- [PROBLEM TO SOLVE]:
Check each line below for the word "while". How many have it? Answer with the number only.

- [MATERIAL FOR THIS TASK]:
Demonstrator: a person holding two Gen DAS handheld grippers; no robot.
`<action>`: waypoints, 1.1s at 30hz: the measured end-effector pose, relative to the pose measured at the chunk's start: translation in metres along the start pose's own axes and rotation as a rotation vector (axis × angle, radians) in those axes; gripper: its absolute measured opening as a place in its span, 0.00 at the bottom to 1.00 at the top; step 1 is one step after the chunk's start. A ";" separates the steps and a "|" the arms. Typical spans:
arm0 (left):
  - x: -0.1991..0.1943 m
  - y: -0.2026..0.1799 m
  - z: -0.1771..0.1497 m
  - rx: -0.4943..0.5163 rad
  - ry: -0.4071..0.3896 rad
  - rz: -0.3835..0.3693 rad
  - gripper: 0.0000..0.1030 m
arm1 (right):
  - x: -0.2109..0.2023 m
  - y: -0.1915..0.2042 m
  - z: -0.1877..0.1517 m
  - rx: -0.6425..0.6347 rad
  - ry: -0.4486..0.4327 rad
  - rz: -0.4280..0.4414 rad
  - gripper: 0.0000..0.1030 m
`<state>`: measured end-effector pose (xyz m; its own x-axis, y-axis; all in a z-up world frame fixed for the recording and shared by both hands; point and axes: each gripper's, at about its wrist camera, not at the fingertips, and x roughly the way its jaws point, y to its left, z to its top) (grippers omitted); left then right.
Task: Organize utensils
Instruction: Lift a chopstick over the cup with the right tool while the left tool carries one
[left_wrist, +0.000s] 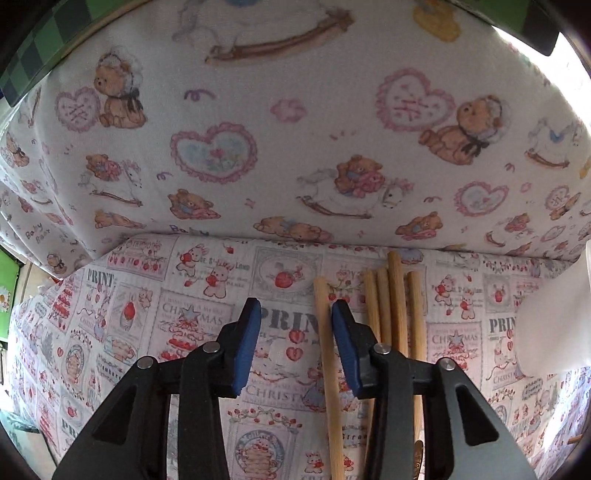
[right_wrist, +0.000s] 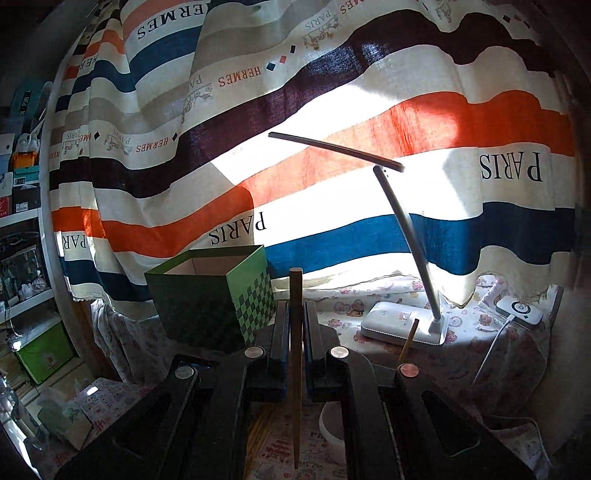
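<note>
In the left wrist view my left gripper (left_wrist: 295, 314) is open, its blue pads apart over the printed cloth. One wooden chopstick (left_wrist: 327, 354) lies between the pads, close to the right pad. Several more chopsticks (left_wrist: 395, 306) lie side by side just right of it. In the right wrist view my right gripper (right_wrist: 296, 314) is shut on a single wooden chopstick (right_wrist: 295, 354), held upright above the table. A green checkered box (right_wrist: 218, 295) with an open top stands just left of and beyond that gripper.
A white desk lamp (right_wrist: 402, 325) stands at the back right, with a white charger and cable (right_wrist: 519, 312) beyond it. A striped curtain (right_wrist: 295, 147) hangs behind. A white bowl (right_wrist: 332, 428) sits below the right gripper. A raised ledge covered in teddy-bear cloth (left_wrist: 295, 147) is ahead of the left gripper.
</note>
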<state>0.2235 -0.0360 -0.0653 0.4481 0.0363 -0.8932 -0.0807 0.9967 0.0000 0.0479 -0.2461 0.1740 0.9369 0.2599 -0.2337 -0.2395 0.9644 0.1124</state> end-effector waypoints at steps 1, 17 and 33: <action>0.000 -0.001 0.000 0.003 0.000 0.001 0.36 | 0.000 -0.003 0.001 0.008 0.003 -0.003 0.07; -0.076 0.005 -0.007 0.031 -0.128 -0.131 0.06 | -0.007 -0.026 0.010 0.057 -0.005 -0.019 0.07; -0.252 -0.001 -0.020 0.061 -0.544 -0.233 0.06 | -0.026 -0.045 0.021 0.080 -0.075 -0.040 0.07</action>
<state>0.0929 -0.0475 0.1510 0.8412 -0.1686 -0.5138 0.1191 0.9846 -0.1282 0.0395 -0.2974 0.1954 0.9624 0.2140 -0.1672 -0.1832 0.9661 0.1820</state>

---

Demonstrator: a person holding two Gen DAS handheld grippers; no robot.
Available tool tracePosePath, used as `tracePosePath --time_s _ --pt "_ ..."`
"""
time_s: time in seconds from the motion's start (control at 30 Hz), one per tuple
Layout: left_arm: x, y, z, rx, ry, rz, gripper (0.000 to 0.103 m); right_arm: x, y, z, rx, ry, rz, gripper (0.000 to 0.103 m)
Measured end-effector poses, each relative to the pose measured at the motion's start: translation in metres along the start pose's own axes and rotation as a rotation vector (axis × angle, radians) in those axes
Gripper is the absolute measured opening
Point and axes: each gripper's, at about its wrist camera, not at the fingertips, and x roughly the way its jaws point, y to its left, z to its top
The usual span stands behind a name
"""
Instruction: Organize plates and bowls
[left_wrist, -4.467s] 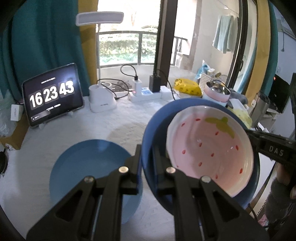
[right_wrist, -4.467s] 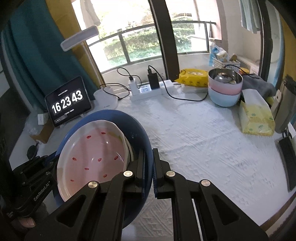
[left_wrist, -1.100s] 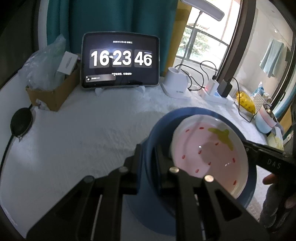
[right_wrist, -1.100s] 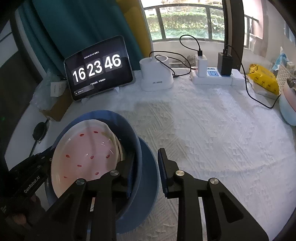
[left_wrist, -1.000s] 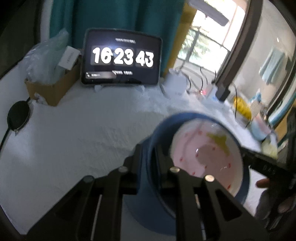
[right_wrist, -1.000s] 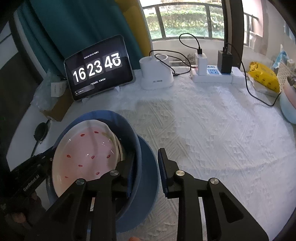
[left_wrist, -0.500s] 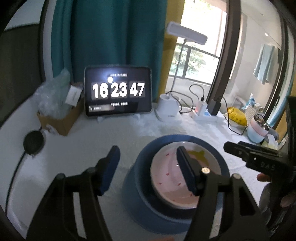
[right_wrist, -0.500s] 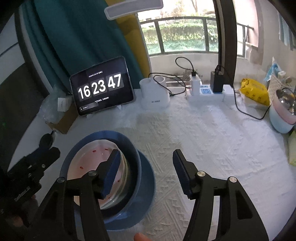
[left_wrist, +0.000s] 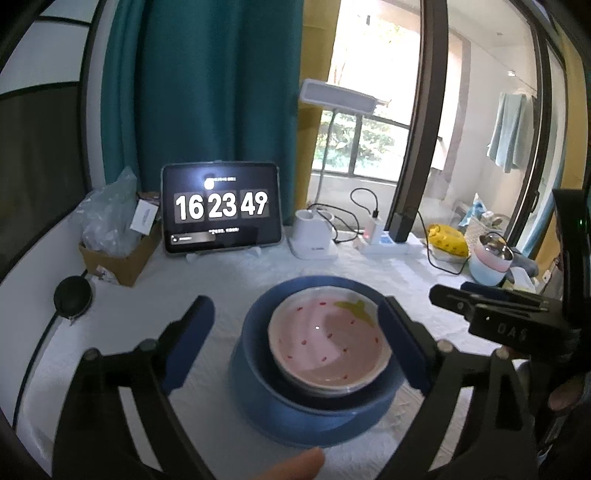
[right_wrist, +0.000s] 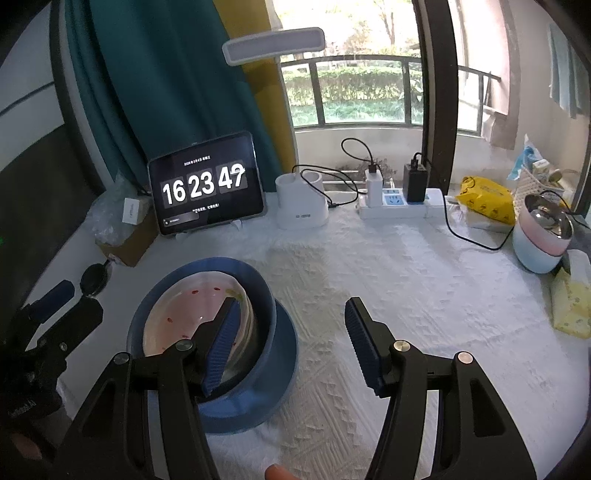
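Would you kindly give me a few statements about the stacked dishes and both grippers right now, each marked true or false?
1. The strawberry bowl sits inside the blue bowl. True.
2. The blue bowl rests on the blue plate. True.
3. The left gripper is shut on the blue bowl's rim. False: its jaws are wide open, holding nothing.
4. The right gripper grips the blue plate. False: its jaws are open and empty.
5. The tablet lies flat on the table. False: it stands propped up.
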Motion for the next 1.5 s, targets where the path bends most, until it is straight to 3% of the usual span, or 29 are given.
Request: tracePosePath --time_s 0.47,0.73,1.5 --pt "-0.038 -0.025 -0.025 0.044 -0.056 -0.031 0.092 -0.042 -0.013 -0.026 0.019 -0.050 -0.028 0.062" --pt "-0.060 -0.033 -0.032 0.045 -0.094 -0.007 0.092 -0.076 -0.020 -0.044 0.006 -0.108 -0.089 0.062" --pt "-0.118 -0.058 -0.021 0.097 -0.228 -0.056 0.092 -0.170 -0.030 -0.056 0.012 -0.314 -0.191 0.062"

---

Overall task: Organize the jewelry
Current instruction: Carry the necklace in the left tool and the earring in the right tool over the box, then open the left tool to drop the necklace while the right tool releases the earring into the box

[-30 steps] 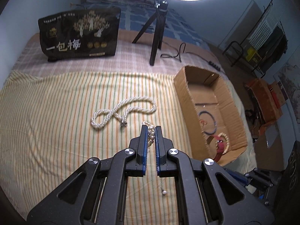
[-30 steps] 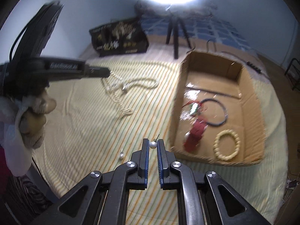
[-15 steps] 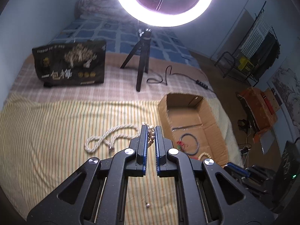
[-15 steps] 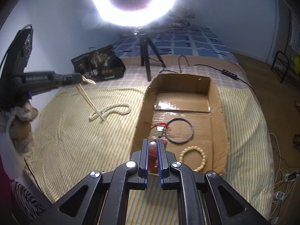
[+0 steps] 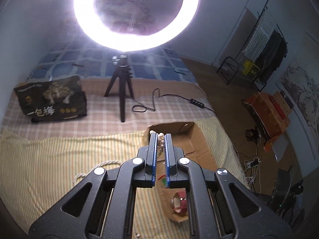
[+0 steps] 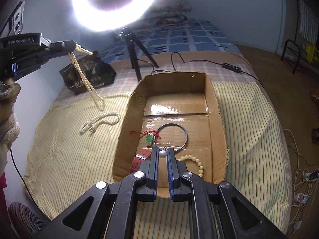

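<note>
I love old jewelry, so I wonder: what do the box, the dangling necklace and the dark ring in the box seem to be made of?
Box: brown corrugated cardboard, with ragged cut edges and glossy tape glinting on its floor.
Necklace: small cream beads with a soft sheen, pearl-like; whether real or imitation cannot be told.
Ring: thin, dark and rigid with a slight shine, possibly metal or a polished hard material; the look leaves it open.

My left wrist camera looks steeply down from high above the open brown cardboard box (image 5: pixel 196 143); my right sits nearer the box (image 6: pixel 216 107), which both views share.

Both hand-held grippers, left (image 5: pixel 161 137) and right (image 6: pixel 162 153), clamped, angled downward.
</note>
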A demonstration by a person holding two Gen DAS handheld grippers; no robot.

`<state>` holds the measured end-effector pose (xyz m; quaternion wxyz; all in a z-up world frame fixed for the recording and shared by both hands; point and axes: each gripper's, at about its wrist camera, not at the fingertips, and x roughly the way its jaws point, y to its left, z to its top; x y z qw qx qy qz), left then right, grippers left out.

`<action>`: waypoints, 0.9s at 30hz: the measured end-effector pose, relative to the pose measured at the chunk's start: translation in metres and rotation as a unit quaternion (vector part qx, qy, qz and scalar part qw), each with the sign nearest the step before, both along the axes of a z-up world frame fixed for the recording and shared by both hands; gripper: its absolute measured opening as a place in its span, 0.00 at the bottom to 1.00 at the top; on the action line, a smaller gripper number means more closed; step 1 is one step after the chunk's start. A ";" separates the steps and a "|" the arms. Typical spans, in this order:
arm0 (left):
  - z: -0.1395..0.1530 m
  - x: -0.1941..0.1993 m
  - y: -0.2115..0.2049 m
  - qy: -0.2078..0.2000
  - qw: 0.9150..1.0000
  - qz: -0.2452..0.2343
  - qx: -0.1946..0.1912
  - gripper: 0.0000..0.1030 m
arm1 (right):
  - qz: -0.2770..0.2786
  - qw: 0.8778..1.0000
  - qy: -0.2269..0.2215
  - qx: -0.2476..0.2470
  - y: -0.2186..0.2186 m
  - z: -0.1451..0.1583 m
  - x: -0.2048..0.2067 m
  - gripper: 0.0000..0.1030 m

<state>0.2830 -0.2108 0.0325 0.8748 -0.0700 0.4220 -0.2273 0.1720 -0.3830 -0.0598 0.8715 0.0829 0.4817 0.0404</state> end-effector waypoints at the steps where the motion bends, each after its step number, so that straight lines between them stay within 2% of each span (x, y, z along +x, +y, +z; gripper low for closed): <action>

- [EXPECTED ANSWER]:
2